Among the entries below, how many lines contain "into"? Answer with the number only.

• DATASET RECORDS
----

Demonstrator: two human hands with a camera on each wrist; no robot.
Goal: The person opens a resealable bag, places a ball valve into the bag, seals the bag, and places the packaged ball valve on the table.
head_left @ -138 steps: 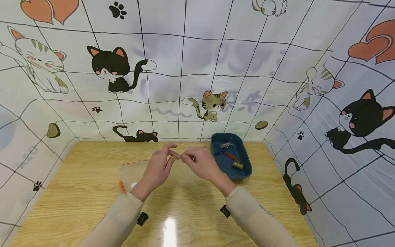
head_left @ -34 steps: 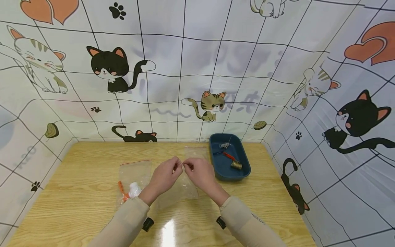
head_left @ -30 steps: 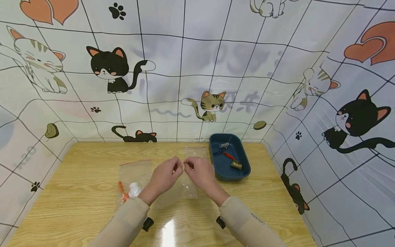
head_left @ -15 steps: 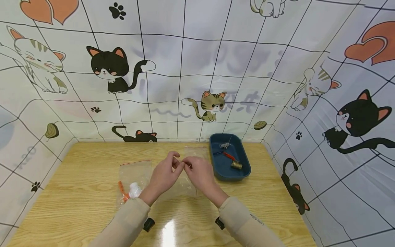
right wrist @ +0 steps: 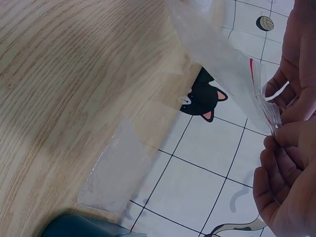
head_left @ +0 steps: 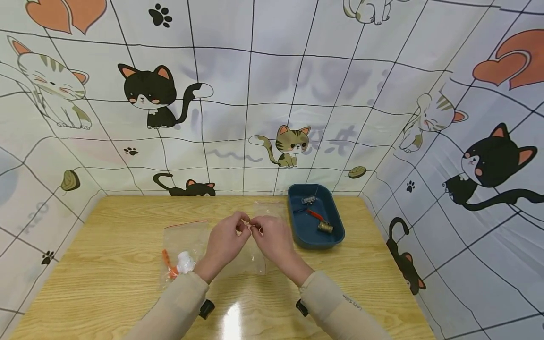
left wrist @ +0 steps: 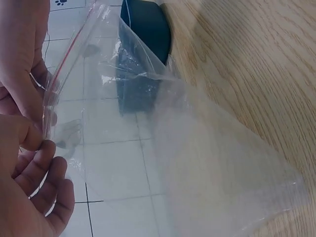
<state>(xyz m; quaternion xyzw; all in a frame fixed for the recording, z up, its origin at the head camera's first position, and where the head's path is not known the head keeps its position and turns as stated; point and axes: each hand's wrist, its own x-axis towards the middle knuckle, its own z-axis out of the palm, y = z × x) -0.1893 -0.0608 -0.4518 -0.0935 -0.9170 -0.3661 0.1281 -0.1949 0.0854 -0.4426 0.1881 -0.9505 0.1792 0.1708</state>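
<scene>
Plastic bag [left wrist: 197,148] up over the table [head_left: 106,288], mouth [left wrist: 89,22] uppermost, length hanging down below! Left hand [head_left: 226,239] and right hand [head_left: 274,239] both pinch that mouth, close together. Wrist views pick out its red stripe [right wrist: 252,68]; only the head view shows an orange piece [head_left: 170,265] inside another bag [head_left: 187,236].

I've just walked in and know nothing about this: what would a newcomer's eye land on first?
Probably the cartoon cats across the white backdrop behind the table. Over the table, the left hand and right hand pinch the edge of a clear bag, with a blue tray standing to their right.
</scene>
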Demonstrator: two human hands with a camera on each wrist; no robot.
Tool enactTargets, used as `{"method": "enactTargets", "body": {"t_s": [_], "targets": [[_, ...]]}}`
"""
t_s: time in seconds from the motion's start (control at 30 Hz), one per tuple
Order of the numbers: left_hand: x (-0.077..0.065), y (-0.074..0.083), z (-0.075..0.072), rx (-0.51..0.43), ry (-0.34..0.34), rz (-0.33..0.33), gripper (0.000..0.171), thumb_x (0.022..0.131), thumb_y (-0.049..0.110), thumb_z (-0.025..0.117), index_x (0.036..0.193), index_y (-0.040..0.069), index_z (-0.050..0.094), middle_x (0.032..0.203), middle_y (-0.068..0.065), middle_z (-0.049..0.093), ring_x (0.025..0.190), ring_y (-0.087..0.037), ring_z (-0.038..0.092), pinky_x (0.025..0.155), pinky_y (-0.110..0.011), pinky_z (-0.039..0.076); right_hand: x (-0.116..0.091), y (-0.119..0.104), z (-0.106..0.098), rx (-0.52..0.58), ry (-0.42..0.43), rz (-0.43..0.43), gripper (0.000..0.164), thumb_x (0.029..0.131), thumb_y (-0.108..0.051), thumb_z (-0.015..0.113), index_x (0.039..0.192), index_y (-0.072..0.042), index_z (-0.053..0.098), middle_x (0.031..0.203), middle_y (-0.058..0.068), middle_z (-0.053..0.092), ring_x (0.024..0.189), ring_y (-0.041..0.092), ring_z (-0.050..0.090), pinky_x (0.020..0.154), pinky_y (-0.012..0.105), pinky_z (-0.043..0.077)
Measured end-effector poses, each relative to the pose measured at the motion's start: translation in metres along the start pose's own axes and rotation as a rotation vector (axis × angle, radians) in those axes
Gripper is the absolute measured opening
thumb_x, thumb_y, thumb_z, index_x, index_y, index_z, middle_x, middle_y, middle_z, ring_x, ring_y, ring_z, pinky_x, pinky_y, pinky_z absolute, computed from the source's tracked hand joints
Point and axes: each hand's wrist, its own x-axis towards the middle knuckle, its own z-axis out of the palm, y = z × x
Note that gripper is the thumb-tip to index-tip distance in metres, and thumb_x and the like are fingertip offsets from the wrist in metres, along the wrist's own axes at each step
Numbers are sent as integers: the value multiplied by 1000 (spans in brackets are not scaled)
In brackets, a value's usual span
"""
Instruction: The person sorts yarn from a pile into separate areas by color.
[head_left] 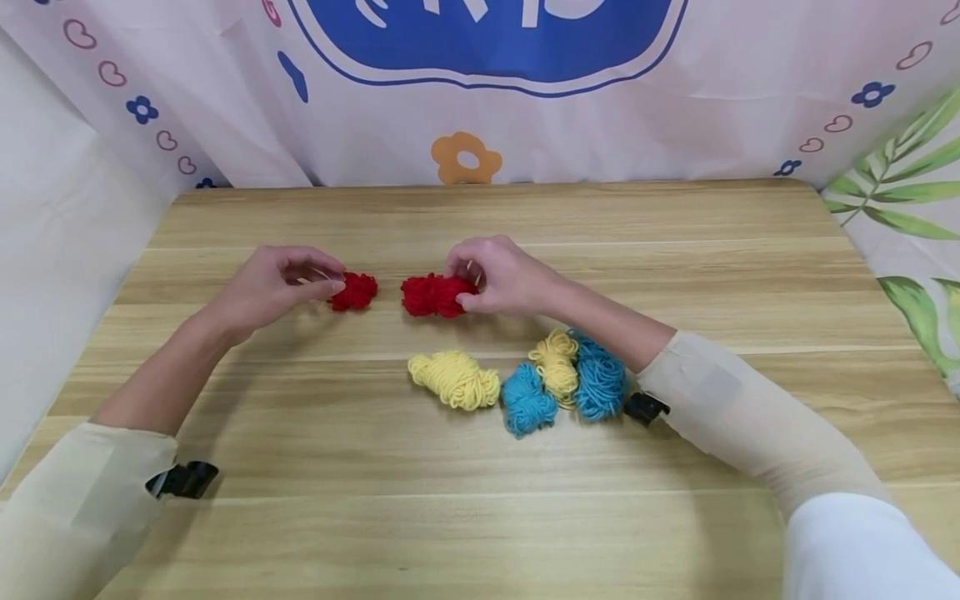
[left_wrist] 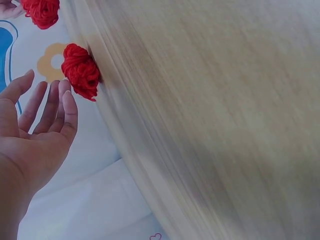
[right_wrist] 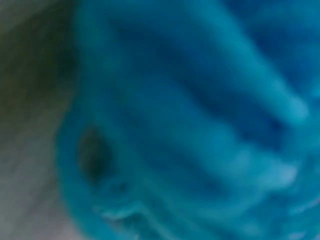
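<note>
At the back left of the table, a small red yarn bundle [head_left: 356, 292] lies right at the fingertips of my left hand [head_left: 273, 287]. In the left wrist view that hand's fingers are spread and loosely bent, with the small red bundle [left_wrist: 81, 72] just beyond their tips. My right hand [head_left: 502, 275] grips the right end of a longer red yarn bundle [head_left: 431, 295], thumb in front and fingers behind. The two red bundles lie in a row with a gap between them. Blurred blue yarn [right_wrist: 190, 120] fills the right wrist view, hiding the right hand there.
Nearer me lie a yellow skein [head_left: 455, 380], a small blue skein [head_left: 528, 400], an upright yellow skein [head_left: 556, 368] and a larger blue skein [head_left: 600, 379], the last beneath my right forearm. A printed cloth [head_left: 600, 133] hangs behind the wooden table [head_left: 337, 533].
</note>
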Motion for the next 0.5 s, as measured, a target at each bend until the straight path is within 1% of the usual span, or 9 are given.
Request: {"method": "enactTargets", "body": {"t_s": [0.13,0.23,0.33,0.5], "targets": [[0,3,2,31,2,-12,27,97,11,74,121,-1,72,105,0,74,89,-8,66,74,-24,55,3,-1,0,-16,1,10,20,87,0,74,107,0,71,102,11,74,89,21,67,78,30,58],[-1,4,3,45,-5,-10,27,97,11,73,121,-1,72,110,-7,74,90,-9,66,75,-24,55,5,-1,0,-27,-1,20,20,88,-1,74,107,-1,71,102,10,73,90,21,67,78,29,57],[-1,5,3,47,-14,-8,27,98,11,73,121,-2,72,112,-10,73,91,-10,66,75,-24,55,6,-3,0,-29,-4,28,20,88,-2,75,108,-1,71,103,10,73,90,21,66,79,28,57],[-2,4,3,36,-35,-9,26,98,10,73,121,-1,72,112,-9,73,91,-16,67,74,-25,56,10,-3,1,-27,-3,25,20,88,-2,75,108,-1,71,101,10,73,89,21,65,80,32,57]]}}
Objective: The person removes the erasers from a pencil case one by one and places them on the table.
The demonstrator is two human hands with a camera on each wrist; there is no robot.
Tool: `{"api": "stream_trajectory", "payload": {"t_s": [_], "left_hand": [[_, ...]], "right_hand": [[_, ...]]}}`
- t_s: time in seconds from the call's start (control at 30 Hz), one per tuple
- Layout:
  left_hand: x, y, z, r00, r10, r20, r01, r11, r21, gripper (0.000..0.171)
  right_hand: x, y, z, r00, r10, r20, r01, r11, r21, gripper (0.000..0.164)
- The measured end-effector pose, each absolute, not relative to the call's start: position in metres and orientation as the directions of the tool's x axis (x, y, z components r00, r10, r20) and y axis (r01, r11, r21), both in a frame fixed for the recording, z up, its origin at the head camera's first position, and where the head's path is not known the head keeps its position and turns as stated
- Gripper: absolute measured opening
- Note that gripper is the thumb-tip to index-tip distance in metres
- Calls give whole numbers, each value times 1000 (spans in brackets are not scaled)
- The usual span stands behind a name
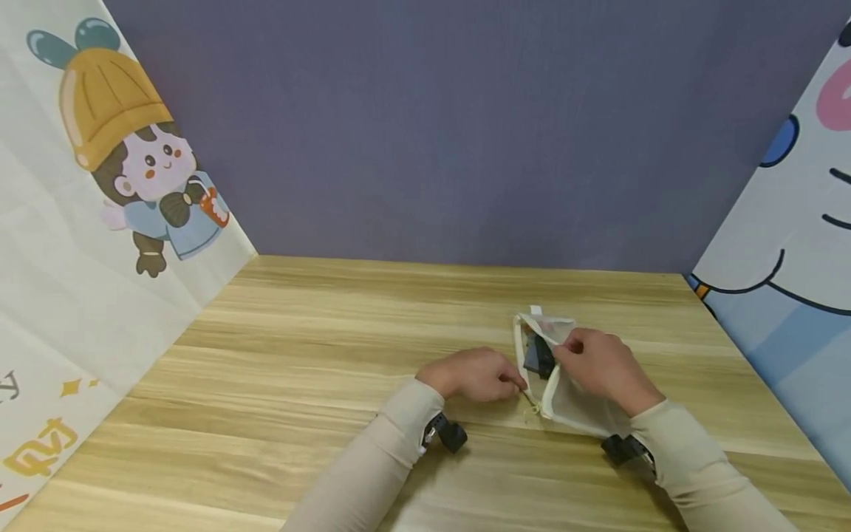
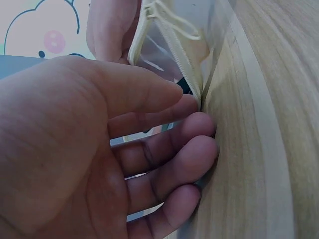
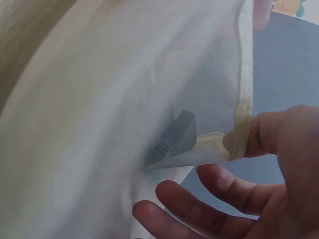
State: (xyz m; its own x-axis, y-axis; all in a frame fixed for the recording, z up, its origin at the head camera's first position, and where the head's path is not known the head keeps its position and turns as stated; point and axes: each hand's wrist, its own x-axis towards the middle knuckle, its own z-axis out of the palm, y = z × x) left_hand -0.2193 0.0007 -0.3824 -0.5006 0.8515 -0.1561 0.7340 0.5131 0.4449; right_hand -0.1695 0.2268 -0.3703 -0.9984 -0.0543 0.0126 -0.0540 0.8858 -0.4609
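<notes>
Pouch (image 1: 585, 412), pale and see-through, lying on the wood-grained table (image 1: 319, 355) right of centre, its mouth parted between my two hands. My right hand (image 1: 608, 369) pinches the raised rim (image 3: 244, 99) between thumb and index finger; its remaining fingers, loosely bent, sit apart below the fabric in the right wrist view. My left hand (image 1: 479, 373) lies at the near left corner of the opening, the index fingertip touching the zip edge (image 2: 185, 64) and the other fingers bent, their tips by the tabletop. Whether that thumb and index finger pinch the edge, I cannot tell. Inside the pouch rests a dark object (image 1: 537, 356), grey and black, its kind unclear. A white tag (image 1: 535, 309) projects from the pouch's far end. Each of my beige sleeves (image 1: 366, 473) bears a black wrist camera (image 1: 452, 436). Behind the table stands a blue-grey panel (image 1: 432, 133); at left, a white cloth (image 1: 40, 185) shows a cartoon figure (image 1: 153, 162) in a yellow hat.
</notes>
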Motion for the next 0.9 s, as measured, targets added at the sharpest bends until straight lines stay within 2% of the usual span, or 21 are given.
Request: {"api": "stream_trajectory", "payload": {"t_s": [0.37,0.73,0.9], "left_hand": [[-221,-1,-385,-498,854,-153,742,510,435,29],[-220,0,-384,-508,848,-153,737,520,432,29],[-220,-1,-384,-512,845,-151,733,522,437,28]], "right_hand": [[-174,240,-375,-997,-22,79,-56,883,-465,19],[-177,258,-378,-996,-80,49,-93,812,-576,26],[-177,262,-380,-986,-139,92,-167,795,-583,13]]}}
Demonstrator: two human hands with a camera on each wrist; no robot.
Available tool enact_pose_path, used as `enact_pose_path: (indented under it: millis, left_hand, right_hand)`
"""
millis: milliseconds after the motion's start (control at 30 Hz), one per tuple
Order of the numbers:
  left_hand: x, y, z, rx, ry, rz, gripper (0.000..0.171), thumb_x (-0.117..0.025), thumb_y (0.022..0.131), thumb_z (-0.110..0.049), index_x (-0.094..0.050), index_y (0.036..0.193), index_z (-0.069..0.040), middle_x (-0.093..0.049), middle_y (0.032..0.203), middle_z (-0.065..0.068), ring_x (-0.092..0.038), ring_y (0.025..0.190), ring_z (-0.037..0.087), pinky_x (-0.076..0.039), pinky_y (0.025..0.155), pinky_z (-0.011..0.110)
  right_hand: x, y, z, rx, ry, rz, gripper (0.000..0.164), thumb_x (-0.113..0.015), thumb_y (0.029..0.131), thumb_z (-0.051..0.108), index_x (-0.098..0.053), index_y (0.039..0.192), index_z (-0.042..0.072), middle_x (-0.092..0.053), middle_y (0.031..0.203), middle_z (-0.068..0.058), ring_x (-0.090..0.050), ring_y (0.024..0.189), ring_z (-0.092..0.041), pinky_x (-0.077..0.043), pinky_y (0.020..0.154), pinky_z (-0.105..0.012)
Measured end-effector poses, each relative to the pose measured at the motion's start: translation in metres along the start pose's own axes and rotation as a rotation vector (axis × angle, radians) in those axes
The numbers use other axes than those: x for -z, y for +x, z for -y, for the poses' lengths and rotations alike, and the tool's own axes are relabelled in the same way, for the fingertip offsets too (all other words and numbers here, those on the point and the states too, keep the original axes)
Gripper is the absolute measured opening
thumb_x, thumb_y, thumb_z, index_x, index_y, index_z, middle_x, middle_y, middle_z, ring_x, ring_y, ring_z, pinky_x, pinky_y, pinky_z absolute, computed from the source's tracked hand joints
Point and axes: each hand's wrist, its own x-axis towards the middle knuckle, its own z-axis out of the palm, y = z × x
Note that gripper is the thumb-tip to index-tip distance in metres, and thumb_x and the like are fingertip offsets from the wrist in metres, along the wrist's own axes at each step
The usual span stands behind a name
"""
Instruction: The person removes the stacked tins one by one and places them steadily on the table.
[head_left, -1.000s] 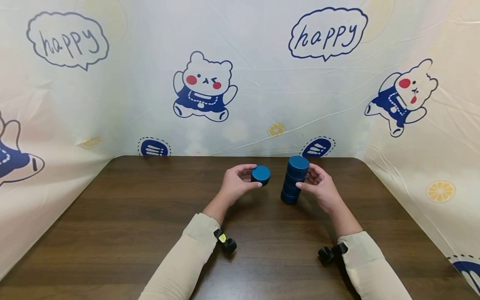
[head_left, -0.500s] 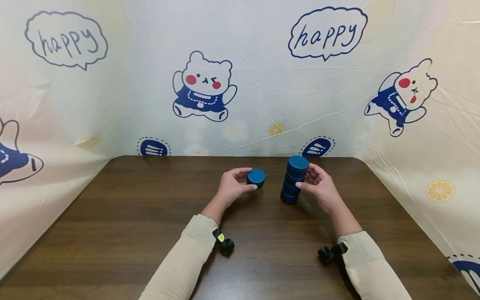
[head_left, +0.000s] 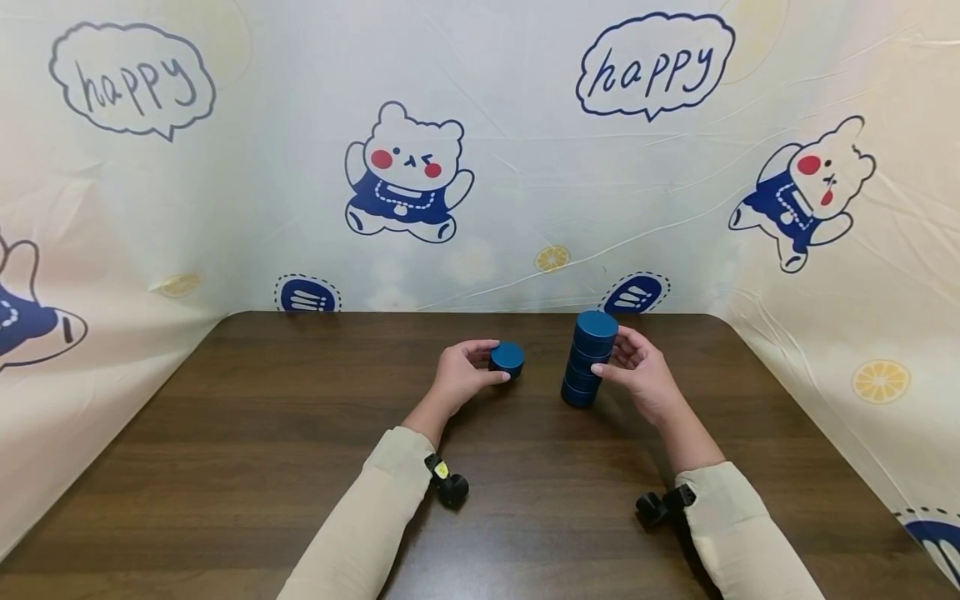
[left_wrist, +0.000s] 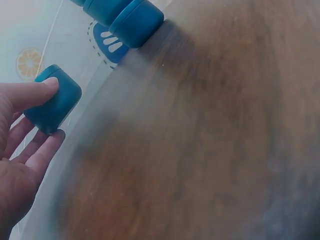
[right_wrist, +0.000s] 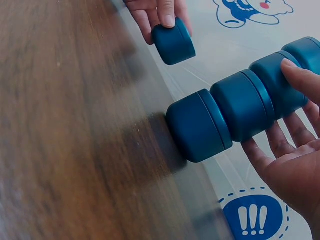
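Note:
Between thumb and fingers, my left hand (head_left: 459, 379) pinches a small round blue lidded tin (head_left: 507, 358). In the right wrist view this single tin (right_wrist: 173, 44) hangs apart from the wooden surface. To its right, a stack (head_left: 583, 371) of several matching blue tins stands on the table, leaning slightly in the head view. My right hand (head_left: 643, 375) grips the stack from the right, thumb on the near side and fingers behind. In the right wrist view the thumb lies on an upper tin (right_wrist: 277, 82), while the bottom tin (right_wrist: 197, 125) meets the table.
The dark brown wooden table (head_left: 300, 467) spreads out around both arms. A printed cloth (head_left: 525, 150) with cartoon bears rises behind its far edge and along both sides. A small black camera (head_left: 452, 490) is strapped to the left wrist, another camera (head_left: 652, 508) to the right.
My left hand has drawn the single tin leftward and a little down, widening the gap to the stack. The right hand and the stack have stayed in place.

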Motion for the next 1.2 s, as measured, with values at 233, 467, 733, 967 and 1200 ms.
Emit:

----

• RESPONSE
2